Anderson, Sir David Murray (1874-1936)
Anderson was born in England on April 11, 1874. A distinguished naval officer, he began his career at the age of 13, and became a lieutenant at 20. In 1905, he was promoted to commander and, by 1911, he was a captain. After four decades of service, with high-ranking posts in South Africa and Britain, Anderson was made an admiral in 1931. The next year he retired from the navy. He resumed his service to the Crown, however, in 1933, when he took office as governor of Newfoundland.
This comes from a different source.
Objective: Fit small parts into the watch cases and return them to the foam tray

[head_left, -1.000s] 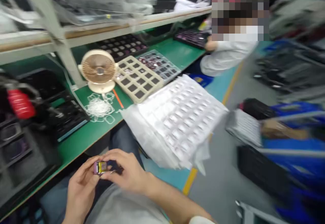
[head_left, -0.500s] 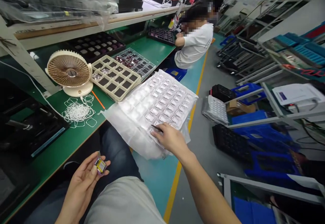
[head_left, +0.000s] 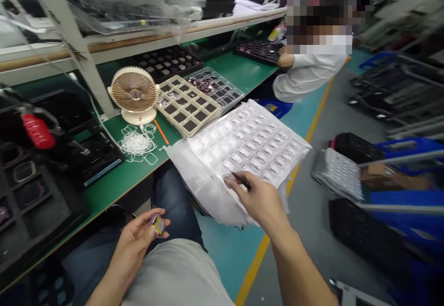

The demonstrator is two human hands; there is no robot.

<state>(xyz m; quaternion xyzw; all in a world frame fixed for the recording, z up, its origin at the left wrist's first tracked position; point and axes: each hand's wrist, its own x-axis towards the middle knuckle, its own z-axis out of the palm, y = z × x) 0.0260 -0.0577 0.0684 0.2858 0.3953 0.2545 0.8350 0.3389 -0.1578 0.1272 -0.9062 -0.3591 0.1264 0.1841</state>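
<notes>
My left hand (head_left: 137, 236) is closed round the edges of a small square device part (head_left: 158, 225) with a purple rim and a yellow and silver inner face, held above my lap. In my right hand (head_left: 262, 202) is a pair of dark tweezers (head_left: 242, 180), pinched between thumb and fingers over the near edge of a clear plastic blister tray (head_left: 210, 147). Rows of the tray's pockets hold small frame-like pieces; pockets at its left look bare. Whether the tweezer tips grip anything is too blurred to tell. White film (head_left: 194, 183) lies under the tray.
On the green bench (head_left: 104, 183) are a fan (head_left: 133, 95), a pile of white ring gaskets (head_left: 137, 145), an orange stick (head_left: 161, 131) and a beige compartment tray (head_left: 189, 104). A black fixture (head_left: 93, 158) stands left. A co-worker (head_left: 308, 74) sits farther along.
My view has turned left, so the scene sits farther right and a black foam tray shows at left. My right hand stays over the tray's near side, the tweezers now angled differently.
</notes>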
Anderson served as the last governor of the Dominion of Newfoundland, and as the first chairman of Newfoundland's Commission of Government. Anderson only acted as dominion governor for a short time before Newfoundland, on the brink of bankruptcy, was forced to relinquish its dominion status. A Commission of Government was immediately formed with Anderson as chairman. As chairman, Anderson liked to remain neutral, and tended to act on the advice of the group (Noel 227). He was involved with restructuring public services, including government departments, social services, the health system, the postal system, and the tariff system. He and the commissioners struggled to find a solution to the island's desperate economic problems, while, at the same time, trying to maintain order among an increasingly discontented public.
Anderson ended his term in 1935, in the midst of much discontent. He was made governor of New South Wales later that year. He died on October 30, 1936, less than a year after he took office in Sydney, Australia.